38,000 lines of Rust, one developer, three AI models doing the heavy lifting. That's the recipe behind eden-skills, a new open-source CLI that takes a Terraform-style approach to managing AI agent skills.
The project grew out of frustration with existing skill managers like skills.sh, which rely on Node.js runtimes and break across environments due to fragile symlink handling. Eden-skills replaces all of that with a single ~10MB Rust binary built on Tokio (Rust's async runtime). You define your agent skills in a skills.toml config file, and the tool handles installation, versioning, and environment setup deterministically - same config in, same result out, every time.
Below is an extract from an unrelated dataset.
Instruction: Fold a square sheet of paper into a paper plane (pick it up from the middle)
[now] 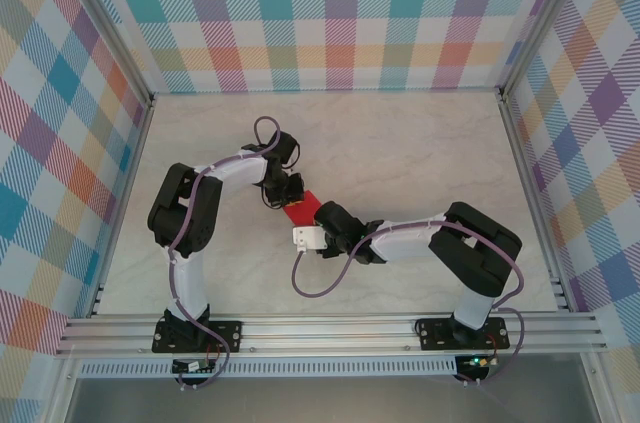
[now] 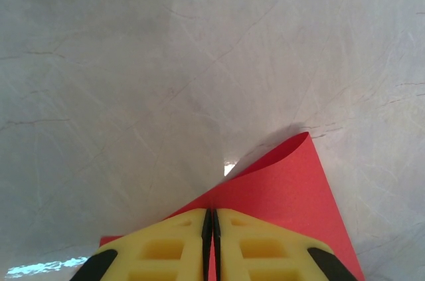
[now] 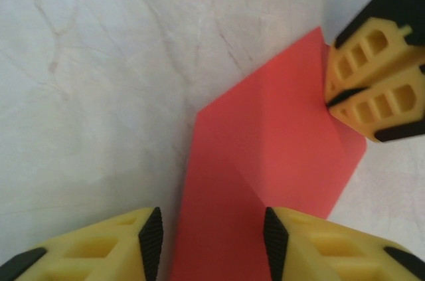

The more interesting story here isn't the tool itself but how it got built. The developer treated three separate AI models as an engineering team, dividing responsibilities across them throughout the project. At 38,000 lines, this isn't a weekend hack or a demo app - it's a substantial systems tool with real architectural decisions baked in.
What This Actually Tells Us About AI-Assisted Development
We're past the phase where "I built X with AI" means someone auto-completed a few functions. Projects at this scale require the developer to act more like an engineering manager than a line-by-line coder: defining architecture, reviewing AI-generated code for correctness, catching subtle bugs that models introduce, and maintaining consistency across a large codebase.
The fact that the result is a compiled Rust binary - not a Python script or a JavaScript app - adds another layer. Rust's strict compiler catches a lot of errors before runtime, which likely made AI-generated code easier to validate. That's a pattern worth watching: languages with strong type systems may turn out to be better targets for AI-assisted development than dynamically typed ones, precisely because the compiler acts as a second reviewer.
Eden-skills is open source and available now. For anyone managing AI agent configurations across multiple environments, it's a leaner alternative to Node.js-based tooling.